La Avenida Central está en marcha con cuatro frentes de trabajo

Tareas preliminares sobre las vías del ferrocarril. La UTE encaró en tres tramos la limpieza y el retiro de las vías. Además verifican la ubicación de los servicios subterráneos.

Poca a poco la imagen de los terrenos atravesados por las vías del ferrocarril empieza a cambiar. En los lugares en que sólo había pasto, escombros y residuos, aparecieron las máquinas viales y un grupo de obreros para encarar los trabajos preliminares de la futura Avenida Central, que cincunvalará la ciudad de San Luis, desde Donovan hasta cercanías del camino a Pescadores. En cuatro frentes arrancaron las tareas esta semana, tras la firma del contrato de obra entre el gobierno provincial y una UTE integrada por cuatro constructoras.

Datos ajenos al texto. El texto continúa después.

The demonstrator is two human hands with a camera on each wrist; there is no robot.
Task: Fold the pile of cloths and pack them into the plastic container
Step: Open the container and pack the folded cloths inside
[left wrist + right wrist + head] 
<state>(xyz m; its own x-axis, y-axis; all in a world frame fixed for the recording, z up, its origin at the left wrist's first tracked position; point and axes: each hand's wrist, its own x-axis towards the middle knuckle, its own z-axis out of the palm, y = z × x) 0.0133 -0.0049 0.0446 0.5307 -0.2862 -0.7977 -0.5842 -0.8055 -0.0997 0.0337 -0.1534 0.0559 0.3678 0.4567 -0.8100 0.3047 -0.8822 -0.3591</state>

Las empresas encararon las primeras acciones en forma separada. Ayer El Diario de la República recorrió el tramo de la avenida de los Andes entre avenida Sucre y Sarmiento, que fue "asignada" a Alfa y Omega. Un pequeño cartel naranja con la inscripción "Precaución, máquinas trabajando" advertía de la presencia de una pala cargadora, una motoniveladora, dos camiones de grandes portes destinados a transportar tierra, vías y durmientes; y también de dos "estaciones totales", un aparato que sirve para nivelar y hacer mediciones. Junto a ellos, ocho obreros que respondían a Esteban Franco, quien se presentó como capataz.

Mientras la motoniveladora avanzaba en la limpieza y el emparejamiento del predio, dos obreros hacían el trabajo más duro: el de desoldar las juntas que acuñaban cada tirante de las vías. La tarea requirió mayor esfuerzo en varios sectores donde las vías estaban enterradas y fueron tapadas por el tiempo. Es que el último tren pasó hace 19 años.

El movimiento que, por el momento es cíclico, se repite todos los días de 8 a 18, dijo Franco, quien aseguró que han recibido comentarios a favor de la obra por parte de los vecinos del barrio Pueyrredón, a excepción de los dueños de un lavadero ubicado en Sucre y Ejército de los Andes que usan parte del predio para lavar los vehículos. "Les dije que eleven el reclamo por nota", admitió el capataz.

Mientras el calor empezaba a apretar, Juan Suárez buscaba un respiro en la sombra de los árboles, junto a uno de sus hijos y sus nietos, para hacer el seguimiento visual de las obras. "Es un adelanto muy grande para nosotros porque con el tiempo va a querer meterse gente a adueñarse del lugar, tal como ya sucedió en varias oportunidades", alertó el vecino.

Consciente de que habrá una revalorización de las propiedades, Suárez dijo que la ejecución servirá para determinar "la línea" en que finalizan los terrenos y para embellecer lo que hoy son fondos de viviendas.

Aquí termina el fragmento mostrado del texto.